Lastly, the survey data shows that rural development implies a more diversified economy, with the trade and services industries growing alongside the traditional agricultural sector. It remains to be seen if these alternate activities can offer youth the possibility of achieving stable and productive livelihoods over time, but they are opening new enterprise and employment opportunities that can be combined with on-farm and household enterprise to increase incomes—especially for micro and small enterprises and for self-employment.

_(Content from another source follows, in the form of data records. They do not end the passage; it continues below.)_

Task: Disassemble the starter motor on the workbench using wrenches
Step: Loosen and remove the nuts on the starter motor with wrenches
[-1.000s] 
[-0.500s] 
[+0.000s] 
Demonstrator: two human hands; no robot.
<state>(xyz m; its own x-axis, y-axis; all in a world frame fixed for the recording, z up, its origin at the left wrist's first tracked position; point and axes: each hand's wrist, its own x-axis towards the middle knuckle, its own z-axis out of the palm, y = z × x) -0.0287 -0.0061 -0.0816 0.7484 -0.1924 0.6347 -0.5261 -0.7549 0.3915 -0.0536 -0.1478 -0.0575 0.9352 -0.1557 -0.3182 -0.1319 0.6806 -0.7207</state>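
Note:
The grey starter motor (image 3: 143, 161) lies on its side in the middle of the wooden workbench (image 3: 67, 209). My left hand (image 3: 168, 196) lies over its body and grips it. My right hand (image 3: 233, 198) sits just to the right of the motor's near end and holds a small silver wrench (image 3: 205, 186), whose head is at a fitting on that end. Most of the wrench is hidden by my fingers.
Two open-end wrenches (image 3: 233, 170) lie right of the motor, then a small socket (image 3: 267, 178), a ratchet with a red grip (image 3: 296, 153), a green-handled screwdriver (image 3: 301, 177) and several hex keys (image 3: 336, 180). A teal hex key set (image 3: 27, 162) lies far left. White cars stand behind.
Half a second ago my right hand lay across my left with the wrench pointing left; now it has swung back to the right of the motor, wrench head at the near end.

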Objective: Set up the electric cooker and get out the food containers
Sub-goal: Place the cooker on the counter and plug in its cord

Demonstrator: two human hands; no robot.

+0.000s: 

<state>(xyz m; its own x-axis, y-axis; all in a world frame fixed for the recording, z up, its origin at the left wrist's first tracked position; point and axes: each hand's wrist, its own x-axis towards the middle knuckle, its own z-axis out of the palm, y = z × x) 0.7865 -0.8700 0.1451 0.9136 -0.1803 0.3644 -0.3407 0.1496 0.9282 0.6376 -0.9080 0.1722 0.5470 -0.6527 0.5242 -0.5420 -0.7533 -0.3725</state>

This data has implications for sectoral and labour policies and programs, and for those who are funding or delivering interventions in enterprise and agricultural development in rural areas. For The MasterCard Foundation, the data and policy recommendations reinforce the need to focus on rural youth, and they bolster our strategic approach to rural livelihoods, which includes:

  • focusing on access to quality secondary, tertiary and vocational education;
  • providing holistic, market-relevant training and skills development to expand and improve the mixed livelihoods needed transition from poverty in rural areas; and
  • investments in agricultural finance to improve productivity, smooth consumption and reach remote young people with relevant financial services.

The ILO’s school-to-work transition surveys, resulting pool of rich data, and the publications and policy recommendations are improving the understanding of the education and the economic composition of youth in developing countries. Most significantly, the data are being applied to program and policy development in agriculture, rural development, education and training and youth employment.

The legacy of this new evidence base will not only be an improved understanding of youth employment policies and programs, but also open datasets that can be accessed and utilized by academics, policymakers and practitioners around the world for years to come.

The second round of surveys, reports and policy dialogues, now underway, will continue to inform youth policy, practice and research globally. And, it will continue to have important implications for understanding and promoting livelihood opportunities, pathways out of poverty and the empowerment of young people.